By the way, considering the flower planter was pushed off a balcony that was on the second storey of a building, and was obviously extremely heavy as the person who pushed it struggled to get it to slide off, in reality I doubt Iris - had this been actual life - would have been able to even function throughout the remainder of the story as there would have been a definite serious injury, in fact near certainly major back-of-head trauma.
Reply by rooprect
on August 13, 2023 at 11:18 AM
For real, she got brained by a porcelain flower planter from 20ft up and shook it off like it was a stray tennis ball. Maybe that was some deliberate use of absurdity? The film begins with pure comedy for the first 20 mins, so maybe the whole "bump on the head" subplot was intended to be a little silly while drawing us into the paranoid drama that soon follows. So it's easy to miss the fact that the doctor never examined her. But definitely keen audiences would notice a clue there.
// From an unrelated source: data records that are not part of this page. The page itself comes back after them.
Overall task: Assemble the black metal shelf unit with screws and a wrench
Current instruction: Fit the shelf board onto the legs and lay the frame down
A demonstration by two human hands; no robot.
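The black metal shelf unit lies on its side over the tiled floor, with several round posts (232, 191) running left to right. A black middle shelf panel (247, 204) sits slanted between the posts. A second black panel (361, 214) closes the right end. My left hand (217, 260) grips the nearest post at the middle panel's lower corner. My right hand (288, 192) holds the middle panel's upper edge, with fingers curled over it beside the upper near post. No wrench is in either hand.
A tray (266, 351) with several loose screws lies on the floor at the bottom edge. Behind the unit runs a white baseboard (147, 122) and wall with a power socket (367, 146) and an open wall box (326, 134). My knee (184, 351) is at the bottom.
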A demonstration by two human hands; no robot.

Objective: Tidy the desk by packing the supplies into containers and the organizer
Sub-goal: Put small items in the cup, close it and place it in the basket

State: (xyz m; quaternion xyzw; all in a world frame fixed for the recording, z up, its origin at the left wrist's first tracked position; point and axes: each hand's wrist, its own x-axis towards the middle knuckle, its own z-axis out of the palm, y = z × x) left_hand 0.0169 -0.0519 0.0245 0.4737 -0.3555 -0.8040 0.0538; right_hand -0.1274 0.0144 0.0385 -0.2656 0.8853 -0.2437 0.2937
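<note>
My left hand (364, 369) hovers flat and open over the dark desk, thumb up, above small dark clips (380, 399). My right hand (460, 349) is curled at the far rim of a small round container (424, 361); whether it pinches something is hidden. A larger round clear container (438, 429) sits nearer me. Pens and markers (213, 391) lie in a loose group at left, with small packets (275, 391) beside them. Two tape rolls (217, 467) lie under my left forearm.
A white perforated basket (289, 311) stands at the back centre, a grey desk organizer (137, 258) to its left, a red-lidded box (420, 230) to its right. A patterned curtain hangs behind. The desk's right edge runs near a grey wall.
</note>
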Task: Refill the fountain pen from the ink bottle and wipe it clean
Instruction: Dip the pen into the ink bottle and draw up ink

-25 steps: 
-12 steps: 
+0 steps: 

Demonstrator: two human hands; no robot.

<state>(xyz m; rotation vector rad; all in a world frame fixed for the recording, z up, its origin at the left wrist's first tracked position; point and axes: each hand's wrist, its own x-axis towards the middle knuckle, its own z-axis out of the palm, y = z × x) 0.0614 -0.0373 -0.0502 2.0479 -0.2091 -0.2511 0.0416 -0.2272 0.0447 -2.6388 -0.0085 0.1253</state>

Another clue is his accent. If you notice, the film makes very deliberate use of accents to label each character. The 2 posh guys are annoyingly clueless & useless (royalty?), while Mrs. Froy and the 2 protagonists have a more neutral accent that doesn't pigeonhole them and leaves their characters flexible. The cockney/manchester accent of the nun reveals her to be a working class type who gets things done (unlike the posh gents), and indeed she sorta saves the day twice. Of course the doctor in question has an ambiguous East European accent which was, in 1938, the enemy.